Kris’s friends, colleagues, and fans are heartbroken. Kris was loyal, cantankerous to those she loved most, smart, smartassed, fierce, funny, quirky, biting, opinionated, passionate, and introverted (one of her many T-shirts proclaimed, “Introverts Unite…Individually”). She knew how to push buttons and escalate conflicts, not necessarily an admirable trait, but she mostly spared me because she thought I wasn’t tough enough to handle her. She was a big fan of Hillary Clinton and so wanted to live to see a female president elected. She believed in social justice, equal rights, and progressive principles. She was passionate about the power of educating women of all ages worldwide and animal welfare issues. Kris was intensely interested in debate, religious beliefs, and reading. She loved to question and challenge her friends. She was wry and sarcastic, good-hearted and devoted to Darcy, myriad animals, and her friends and sister. She was stoic, enduring many physical challenges, some painful, without much complaint.
Kris’s obituary appears at the Direct Services website: https://www.directfuneralservicesabq.com/obituary/c-kristine-osnes Kris was cremated there and her ashes have gone to Minnesota with sister Mary for a Viking funeral on Lake Superior. Shhhh… Flaming arrows optional.
KrisE, wherever you are, I hope I did an okay job writing you.
Postscript: January 1, 2023. I finished reading a book called Ordinary Grace by William Kent Krueger. The last lines are profound and beautiful: “The dead are never far from us.
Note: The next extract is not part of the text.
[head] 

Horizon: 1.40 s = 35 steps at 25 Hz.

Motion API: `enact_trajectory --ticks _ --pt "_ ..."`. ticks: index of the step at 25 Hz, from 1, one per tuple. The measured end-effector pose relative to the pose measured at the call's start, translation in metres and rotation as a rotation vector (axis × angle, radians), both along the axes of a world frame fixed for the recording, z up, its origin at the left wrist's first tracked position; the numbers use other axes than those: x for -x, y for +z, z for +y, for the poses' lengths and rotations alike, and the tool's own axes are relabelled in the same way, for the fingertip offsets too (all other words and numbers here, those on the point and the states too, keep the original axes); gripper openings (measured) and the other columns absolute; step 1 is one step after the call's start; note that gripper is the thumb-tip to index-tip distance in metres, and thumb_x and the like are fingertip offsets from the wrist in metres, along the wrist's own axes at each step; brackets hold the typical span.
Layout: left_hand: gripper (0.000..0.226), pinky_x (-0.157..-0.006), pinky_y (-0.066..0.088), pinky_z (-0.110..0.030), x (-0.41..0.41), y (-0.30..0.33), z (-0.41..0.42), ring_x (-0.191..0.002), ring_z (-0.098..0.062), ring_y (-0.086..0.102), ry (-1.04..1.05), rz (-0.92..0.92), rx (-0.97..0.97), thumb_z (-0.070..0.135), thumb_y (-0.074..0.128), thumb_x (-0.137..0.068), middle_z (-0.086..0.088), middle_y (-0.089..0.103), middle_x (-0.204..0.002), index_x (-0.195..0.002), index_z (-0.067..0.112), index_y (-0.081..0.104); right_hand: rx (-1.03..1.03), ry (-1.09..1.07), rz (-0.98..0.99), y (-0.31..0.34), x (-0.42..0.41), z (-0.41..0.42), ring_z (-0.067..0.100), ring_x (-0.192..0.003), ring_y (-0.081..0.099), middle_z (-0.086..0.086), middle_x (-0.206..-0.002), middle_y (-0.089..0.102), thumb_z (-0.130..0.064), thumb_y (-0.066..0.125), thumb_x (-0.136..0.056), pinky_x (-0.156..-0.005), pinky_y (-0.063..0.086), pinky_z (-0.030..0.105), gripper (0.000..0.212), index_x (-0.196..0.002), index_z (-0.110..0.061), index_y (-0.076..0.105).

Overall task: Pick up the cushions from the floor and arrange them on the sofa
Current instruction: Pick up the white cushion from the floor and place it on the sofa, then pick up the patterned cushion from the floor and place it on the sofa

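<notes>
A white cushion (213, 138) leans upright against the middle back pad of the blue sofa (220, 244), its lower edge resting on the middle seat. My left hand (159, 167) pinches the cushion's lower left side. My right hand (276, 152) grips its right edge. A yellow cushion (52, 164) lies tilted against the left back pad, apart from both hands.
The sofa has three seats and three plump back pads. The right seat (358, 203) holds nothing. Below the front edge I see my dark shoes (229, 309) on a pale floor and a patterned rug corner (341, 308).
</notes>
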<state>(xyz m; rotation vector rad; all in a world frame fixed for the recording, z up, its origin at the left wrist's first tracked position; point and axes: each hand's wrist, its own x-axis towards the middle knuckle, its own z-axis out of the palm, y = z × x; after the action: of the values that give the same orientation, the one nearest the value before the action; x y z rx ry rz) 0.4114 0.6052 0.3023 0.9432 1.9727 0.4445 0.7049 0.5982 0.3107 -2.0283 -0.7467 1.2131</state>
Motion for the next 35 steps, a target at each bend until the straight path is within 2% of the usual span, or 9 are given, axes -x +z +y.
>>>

They’re in our hearts and on our minds and in the end all that separates us from them is a single breath, one final puff of air.” This morning I read that to Darcy, the first person with whom I spoke this year after Mark and Autumn.
Thank you, Merri, for this wonderful tribute to C. Kristine and for sharing stories of your friendship. You captured her essence–smart, quirky, generous, complex. I am still stunned by her loss.